Martin Hevia, ‘Coleman on Gap-Filling and Default Rules’

Critics of consent theorists of contract have argued that autonomy-based theories of contract law do not provide any guidance in understanding how courts do or should decide cases when an issue on which the parties have not explicitly agreed upon arises. In Risks and Wrongs, Jules Coleman takes the challenge of rescuing the consent theorist from this attack. He defends a rational bargaining approach to gap-filling and default rules in contract law. In this comment, I pose a challenge to Coleman’s argument.
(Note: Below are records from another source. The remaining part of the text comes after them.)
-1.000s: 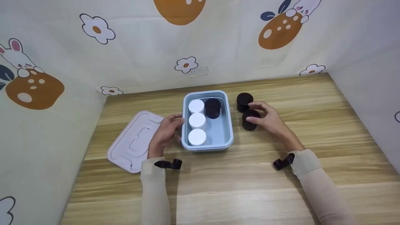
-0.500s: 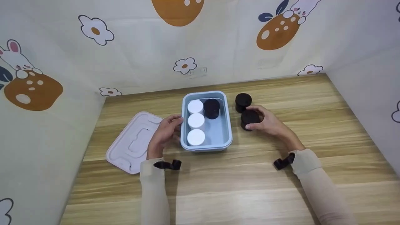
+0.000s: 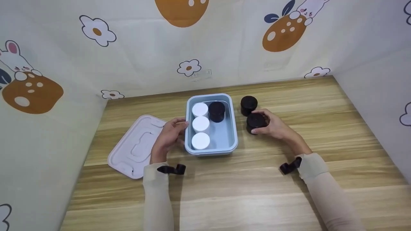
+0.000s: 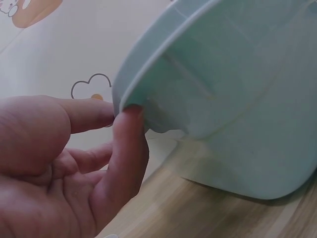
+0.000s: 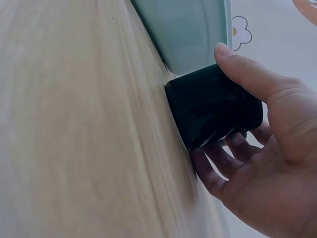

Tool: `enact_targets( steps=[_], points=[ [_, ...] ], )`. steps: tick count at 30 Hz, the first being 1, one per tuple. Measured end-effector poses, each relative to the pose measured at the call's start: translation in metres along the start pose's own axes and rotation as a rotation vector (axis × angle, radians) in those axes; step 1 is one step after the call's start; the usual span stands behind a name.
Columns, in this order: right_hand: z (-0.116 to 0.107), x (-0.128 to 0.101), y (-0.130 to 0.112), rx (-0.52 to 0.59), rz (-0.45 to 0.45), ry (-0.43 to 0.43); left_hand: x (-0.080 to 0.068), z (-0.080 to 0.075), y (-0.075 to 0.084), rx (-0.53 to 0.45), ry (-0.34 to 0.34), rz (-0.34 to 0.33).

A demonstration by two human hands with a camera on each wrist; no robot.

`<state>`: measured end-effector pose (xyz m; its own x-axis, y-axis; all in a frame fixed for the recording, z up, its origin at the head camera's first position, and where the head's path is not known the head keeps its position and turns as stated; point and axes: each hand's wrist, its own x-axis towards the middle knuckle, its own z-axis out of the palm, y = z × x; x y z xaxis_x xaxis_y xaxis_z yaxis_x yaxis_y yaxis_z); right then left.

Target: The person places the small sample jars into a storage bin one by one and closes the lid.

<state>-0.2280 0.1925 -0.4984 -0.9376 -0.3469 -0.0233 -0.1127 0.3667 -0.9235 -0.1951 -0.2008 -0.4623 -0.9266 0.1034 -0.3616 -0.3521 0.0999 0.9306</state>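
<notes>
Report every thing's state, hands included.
Bin: upright, uncovered, partly filled
Lid: off, on table
White jars: three, upright in bin
Inner black jar: upright in bin
Back black jar: upright on table
Front black jar: held; whether lifted, unclear
Left hand: holds bin's edge
Right hand: grips front black jar

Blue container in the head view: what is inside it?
Three white-topped jars line the left side of the blue container, and one black jar stands at its far right. Its floor shows at near right; beneath the jars it is covered.
</notes>
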Motion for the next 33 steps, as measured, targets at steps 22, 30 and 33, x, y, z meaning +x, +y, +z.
enact_targets(
  steps=[22,30,33],
  points=[
    [0.003,-0.003,-0.010,0.058,-0.044,0.076,0.000,0.001,0.003,0.022,-0.005,0.019],
    [0.008,-0.006,-0.030,0.115,-0.029,0.088,0.001,-0.001,0.000,0.009,-0.009,0.010],
    [0.010,-0.008,-0.038,0.124,-0.054,0.085,0.001,-0.001,-0.001,0.003,-0.008,0.015]
  ],
)
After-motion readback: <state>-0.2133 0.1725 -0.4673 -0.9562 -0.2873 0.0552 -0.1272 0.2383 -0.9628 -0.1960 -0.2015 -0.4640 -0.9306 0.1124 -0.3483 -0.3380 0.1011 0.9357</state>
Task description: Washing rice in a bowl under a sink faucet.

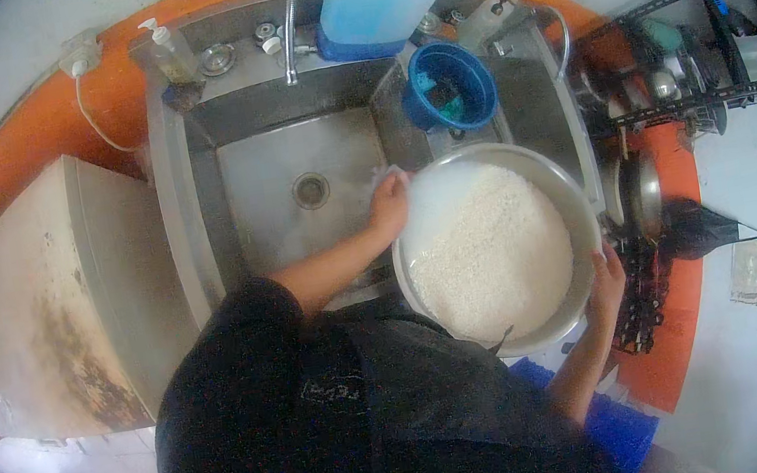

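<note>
A large round metal bowl tilts at the right edge of a stainless steel sink. White rice grains fill much of it, with cloudy liquid along the upper left side. My left hand is at the bowl's left rim, with a whitish thing, perhaps a cloth or suds, by the fingers. On the lower right, my right hand grips the bowl's outer rim, its fingers partly hidden. A small dark thing, too blurred to name, shows at the bowl's bottom edge.
Behind the bowl stands a blue plastic tub with green things inside. A jug of blue liquid, a curved faucet and a pump bottle line the sink's back. Metal shelves with kitchenware are right; a stained whitish cabinet is left.
</note>
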Demonstrator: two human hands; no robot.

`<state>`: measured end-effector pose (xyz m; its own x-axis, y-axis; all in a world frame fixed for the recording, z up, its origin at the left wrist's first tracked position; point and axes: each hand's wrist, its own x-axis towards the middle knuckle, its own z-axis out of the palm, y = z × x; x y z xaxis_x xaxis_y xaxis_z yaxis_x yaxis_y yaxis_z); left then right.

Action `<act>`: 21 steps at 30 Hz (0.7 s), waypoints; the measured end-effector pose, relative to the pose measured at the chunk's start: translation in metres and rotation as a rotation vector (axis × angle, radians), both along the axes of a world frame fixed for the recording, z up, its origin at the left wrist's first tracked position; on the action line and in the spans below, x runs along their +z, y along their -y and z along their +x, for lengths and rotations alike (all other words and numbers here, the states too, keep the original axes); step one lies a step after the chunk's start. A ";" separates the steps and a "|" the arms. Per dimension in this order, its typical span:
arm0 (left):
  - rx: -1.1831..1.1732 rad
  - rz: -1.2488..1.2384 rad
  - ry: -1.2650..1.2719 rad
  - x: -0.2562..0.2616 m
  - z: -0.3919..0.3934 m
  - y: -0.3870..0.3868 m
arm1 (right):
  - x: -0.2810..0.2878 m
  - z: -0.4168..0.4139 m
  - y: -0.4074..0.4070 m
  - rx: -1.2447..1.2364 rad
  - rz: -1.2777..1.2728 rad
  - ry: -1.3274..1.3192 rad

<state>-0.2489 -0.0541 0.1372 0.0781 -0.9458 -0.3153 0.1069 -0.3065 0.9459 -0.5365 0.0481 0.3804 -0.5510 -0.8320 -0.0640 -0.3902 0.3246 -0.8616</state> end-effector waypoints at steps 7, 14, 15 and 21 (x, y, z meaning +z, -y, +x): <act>0.016 -0.150 -0.132 -0.033 -0.006 0.004 | 0.003 0.006 0.001 0.037 0.016 -0.041; 0.014 -0.123 -0.255 -0.001 0.001 0.000 | 0.006 0.011 0.003 0.020 0.035 -0.073; 0.006 -0.130 -0.198 -0.002 0.001 0.001 | 0.006 0.010 0.003 0.057 0.020 -0.106; 0.021 -0.130 -0.145 0.005 0.002 0.000 | -0.005 -0.005 0.001 0.016 0.027 0.000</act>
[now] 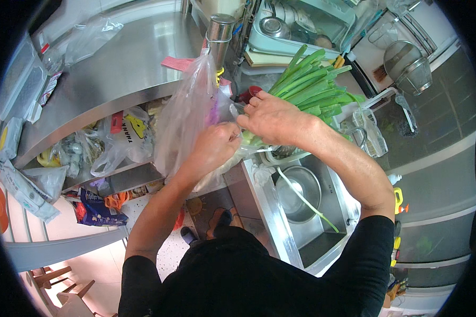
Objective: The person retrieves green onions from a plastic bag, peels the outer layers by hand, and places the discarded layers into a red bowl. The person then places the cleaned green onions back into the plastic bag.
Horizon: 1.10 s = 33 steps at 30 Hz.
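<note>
My left hand (219,143) has its fingers pinched together on the thin film of a clear plastic bag (222,170). Just right of it, my right hand (275,119) lies over the lower end of a bunch of green onions (309,87), fingers bent toward the bag. What its fingertips grip is hidden. The cut green tops fan out beyond the right wrist, and the pale stems (253,139) show below the hand in clear film. Against the left hand hangs a large translucent plastic bag (178,115). A red object (250,94) sits behind the right fingers.
To the right is a steel sink (329,249) holding a metal bowl (299,194), with one green onion stalk (305,198) lying across it. A steel counter (135,51) spans the left, over a shelf of bagged goods (131,134). A dish rack (301,23) stands behind.
</note>
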Each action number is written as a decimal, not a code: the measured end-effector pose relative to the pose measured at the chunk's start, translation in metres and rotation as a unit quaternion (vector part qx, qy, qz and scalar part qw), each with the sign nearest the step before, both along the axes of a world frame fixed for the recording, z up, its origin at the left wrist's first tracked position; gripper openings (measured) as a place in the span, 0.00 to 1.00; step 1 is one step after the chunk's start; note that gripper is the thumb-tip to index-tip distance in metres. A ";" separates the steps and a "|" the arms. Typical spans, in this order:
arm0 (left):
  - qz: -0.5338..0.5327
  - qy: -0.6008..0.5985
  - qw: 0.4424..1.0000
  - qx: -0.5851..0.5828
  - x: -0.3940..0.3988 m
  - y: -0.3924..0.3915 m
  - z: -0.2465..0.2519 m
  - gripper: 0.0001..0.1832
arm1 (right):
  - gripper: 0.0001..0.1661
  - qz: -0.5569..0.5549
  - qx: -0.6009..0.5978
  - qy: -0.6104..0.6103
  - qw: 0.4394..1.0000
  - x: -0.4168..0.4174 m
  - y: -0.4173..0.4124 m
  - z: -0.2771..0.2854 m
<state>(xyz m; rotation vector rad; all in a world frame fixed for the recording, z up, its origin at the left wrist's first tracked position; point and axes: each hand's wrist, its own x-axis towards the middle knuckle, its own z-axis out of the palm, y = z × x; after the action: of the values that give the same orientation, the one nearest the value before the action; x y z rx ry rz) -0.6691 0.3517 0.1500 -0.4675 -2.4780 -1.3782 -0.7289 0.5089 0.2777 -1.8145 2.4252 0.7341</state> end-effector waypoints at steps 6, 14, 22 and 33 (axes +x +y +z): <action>0.070 -0.007 0.998 -0.002 -0.004 0.012 -0.009 0.07 | 0.18 -0.018 0.003 -0.002 1.000 -0.002 -0.001 0.002; -0.106 -0.008 0.991 0.079 0.011 -0.012 0.001 0.06 | 0.23 -0.036 -0.010 -0.029 0.999 -0.013 0.007 0.008; -0.217 0.084 0.972 -0.010 0.020 -0.029 -0.004 0.04 | 0.24 -0.044 -0.002 -0.050 0.998 -0.007 -0.007 0.015; 0.079 0.035 0.976 -0.198 0.031 0.012 -0.007 0.12 | 0.21 -0.036 0.001 -0.027 0.999 -0.011 -0.013 0.005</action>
<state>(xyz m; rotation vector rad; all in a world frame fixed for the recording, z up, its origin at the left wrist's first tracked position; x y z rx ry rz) -0.6381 0.3633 0.1428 -0.3779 -2.6680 -0.7928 -0.7404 0.4963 0.2830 -1.7131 2.4404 0.6706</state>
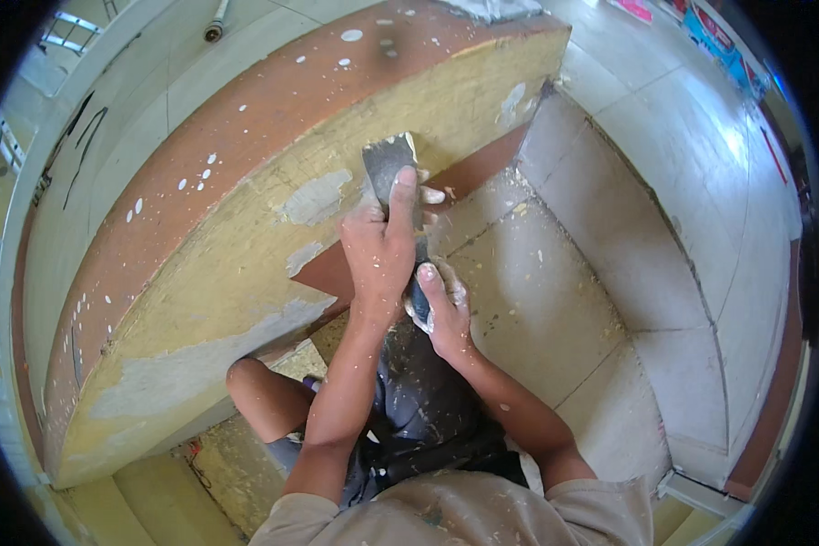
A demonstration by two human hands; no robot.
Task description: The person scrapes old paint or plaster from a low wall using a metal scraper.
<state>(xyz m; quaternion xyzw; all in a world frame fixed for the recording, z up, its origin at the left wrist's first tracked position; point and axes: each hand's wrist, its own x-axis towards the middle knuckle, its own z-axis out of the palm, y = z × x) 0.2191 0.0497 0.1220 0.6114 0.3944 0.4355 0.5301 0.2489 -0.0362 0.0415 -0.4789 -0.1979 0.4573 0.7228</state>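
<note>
A flat scraper with a broad, worn metal blade is held in both hands over a low yellow-painted wall. My left hand grips it close to the blade, the thumb laid along the metal. My right hand is wrapped around the dark handle, its fingers coated in pale dust. The blade's front edge is against or just above the yellow paint; I cannot tell which. Grey bare patches show where paint is off the wall. Beneath runs a reddish-brown painted band.
A reddish-brown ledge spotted with white tops the wall. Paint flakes lie on the tiled floor and along the tiled step at right. A pipe-like rod lies beyond the ledge. A blue and red printed package sits far right.
</note>
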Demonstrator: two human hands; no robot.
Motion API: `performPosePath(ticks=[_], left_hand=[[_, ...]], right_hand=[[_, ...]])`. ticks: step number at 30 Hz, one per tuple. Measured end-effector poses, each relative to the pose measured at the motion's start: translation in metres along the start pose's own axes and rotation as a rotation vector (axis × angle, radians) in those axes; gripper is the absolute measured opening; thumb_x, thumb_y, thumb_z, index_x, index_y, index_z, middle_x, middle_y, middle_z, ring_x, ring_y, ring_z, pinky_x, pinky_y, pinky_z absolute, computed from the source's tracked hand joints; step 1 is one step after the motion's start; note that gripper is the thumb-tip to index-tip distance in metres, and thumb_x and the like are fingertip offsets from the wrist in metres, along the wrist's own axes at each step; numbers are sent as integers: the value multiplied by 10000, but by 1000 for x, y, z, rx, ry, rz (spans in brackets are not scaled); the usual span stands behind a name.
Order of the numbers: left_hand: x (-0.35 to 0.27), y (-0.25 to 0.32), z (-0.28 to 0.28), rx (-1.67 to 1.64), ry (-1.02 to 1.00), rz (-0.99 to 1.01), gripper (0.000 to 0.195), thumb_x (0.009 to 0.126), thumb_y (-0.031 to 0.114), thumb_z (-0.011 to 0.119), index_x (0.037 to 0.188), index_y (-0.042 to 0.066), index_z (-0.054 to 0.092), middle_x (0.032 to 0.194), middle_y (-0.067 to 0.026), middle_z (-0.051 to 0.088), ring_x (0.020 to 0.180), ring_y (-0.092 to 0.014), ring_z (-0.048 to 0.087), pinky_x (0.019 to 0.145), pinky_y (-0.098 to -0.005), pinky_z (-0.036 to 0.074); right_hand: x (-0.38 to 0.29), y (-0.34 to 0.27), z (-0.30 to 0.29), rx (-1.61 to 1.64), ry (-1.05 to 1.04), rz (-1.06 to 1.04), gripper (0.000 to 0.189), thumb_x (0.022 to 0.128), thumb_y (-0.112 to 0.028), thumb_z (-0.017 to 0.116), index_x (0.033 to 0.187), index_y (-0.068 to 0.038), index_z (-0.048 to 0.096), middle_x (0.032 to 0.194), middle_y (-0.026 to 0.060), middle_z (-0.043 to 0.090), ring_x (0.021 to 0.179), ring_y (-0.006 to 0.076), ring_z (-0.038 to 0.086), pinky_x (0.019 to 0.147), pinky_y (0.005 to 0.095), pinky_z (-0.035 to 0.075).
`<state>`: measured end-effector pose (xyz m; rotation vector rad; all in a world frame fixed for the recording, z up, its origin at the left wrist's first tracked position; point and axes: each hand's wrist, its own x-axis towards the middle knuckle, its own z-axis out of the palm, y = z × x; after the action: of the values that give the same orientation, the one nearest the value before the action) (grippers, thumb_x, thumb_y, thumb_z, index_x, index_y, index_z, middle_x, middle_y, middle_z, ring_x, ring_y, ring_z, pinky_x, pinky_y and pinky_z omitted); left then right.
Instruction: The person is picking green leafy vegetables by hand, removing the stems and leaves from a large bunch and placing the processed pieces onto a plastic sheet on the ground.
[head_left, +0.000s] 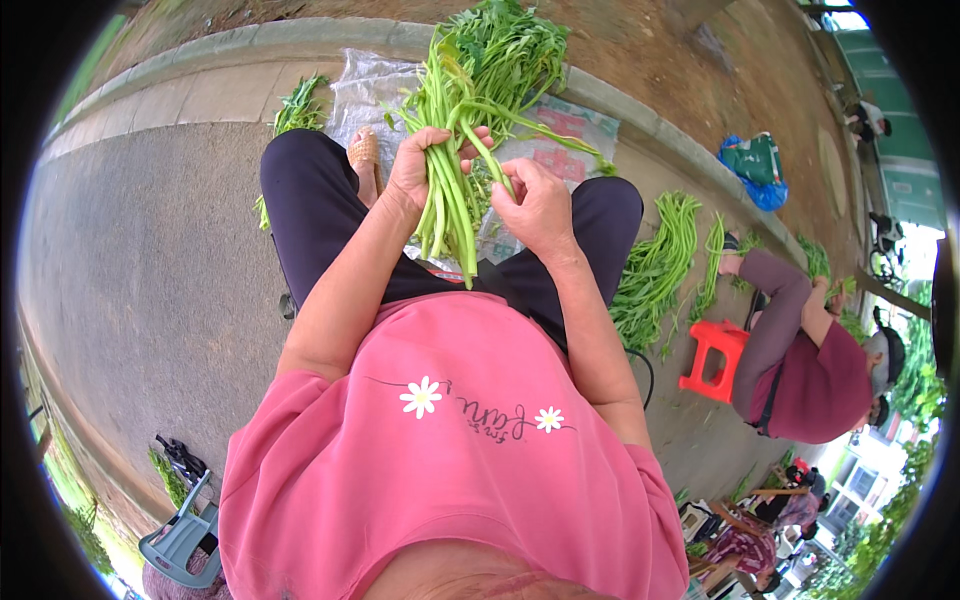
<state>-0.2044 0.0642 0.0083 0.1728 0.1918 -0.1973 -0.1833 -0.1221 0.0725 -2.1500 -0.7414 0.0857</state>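
My left hand (415, 166) is wrapped around a bundle of green stalks (448, 206), which look like water spinach. Their cut ends point toward my lap. The thumb lies across the near side and the fingertips show beyond the stalks. My right hand (538, 206) pinches the lower end of a single stalk (482, 148) just right of the bundle. That stalk bends over near the top, its leafy tip trailing to the right. A large heap of leafy greens (521, 56) lies beyond my hands on a plastic woven sheet (367, 86) spread between my feet.
A long pile of stalks (664, 255) lies right of my knee, with a red plastic stool (712, 360) behind it. A seated person (806, 367) bends over greens farther right. The curb (660, 135) runs behind the sheet; a blue bag (765, 193) sits beyond it.
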Motion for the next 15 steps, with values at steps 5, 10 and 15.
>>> performPosePath(ticks=[5,10,15], left_hand=[[6,-17,1,35,96,93,438,797,109,507,1197,-65,464,1122,-219,587,1056,-327,578,852,-397,513],[4,-7,-3,63,66,105,429,795,101,530,1197,-37,473,1110,-197,598,1080,-324,565,934,-438,454],[6,-15,-4,-14,48,109,432,795,98,549,1211,16,468,1097,-173,608,1089,-333,558,933,-501,448]], right_hand=[[-1,-1,6,39,-34,-3,151,723,-131,637,826,-47,565,647,91,540,555,267,548,522,381,428],[-2,-3,6,48,-60,7,143,731,-125,632,828,-46,561,653,92,533,560,266,538,530,379,426],[-4,1,15,54,-50,0,156,747,-122,640,856,-40,564,646,91,528,550,258,532,525,376,421]])
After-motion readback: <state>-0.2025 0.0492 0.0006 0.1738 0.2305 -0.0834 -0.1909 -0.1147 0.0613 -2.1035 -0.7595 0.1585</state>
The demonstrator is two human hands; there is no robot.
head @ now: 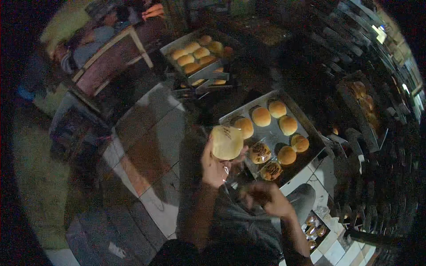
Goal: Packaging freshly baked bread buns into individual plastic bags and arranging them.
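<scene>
Raised in my left hand [213,169] is a pale bun [227,144], its flat underside facing me. Clear plastic with dark printing wraps it and hangs loose below, glinting. My right hand [269,199] hovers lower and to the right, its fingers curled and blurred; whether they pinch anything I cannot tell. Just beyond both hands a metal baking tray [308,129] holds several bare golden buns [261,116]. At its near corner lie two buns in printed clear bags, a wrapped bun [260,153] and another wrapped bun [271,170].
Farther off, more buns fill a second tray [208,71] on top of stacked trays. Wrapped items [314,229] lie in a container at lower right. Another tray of buns [366,103] stands at far right. A wooden frame [106,50] is at upper left, a person [91,41] behind it.
</scene>
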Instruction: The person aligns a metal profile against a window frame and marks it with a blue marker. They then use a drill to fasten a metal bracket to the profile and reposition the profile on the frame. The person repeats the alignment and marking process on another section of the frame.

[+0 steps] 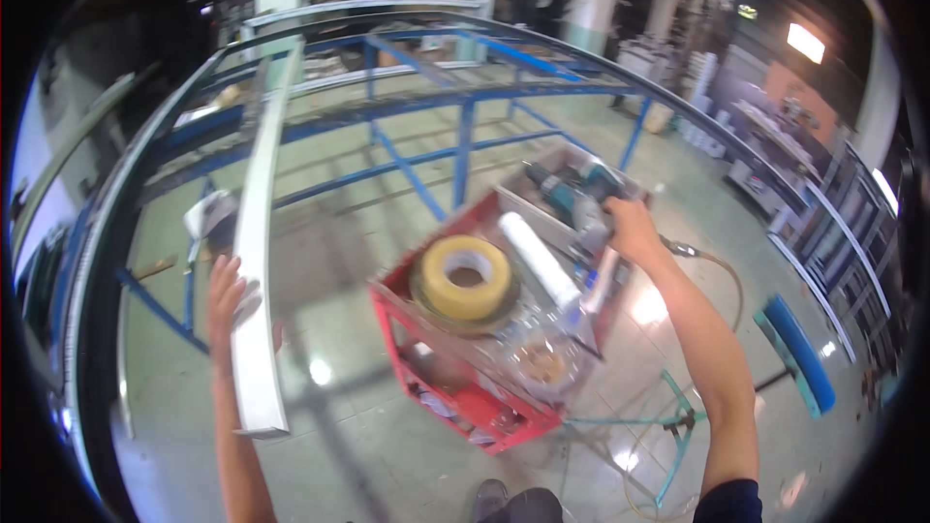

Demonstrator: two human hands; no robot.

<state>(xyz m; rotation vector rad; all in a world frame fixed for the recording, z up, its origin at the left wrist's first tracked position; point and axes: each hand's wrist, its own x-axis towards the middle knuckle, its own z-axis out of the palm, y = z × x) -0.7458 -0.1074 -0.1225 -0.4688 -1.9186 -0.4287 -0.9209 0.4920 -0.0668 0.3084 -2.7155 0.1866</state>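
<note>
My left hand (226,305) is wrapped around the near part of a long white profile (260,203), its fingers on the left side. The profile slopes from the frame's far bar down toward me, with its near end overhanging. My right hand (635,230) is closed at the back end of a teal and black power drill (596,179) in a tool tray (523,201); blur hides part of its fingers. Another teal drill (554,194) lies beside it. A yellow tape roll (463,276) and a white roll (539,259) rest on the red cart (397,329), left of that hand.
A blue metal frame (465,145) with dark rails stands ahead and to the left. Clear plastic wrapping (542,353) lies on the cart. To the right are an air hose (736,281), a blue broom (799,353) and a green stand (678,421) on the tiled floor.
</note>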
Against his view, I suggest that, in order to solve many of the disputes between the parties to a contract regarding contingencies for which no explicit adequate provisions have been made ex ante in the parties’ agreement, the consent theorist need not resort to the ex ante rational contract. Coleman’s argument is based on the assumption that, whenever the parties do not explicitly agree on something, the relevant issue falls into a contractual gap. My claim is that not everything should be explicit in order for the parties to a contract to be able to understand what the terms of their agreement might be. My argument relies on – what I will call – a “public” conception of consent. In light of such an account of consent, the consent of the parties covers more than what the parties actually included or mentioned in their agreement. The paper concludes by suggesting that Coleman’s argument is relevant in those cases where implied-in-fact understandings are vague and courts have no option but to stipulate terms into the contract.

Hevia, Martin, Coleman on Gap-Filling and Default Rules (October 8, 2012).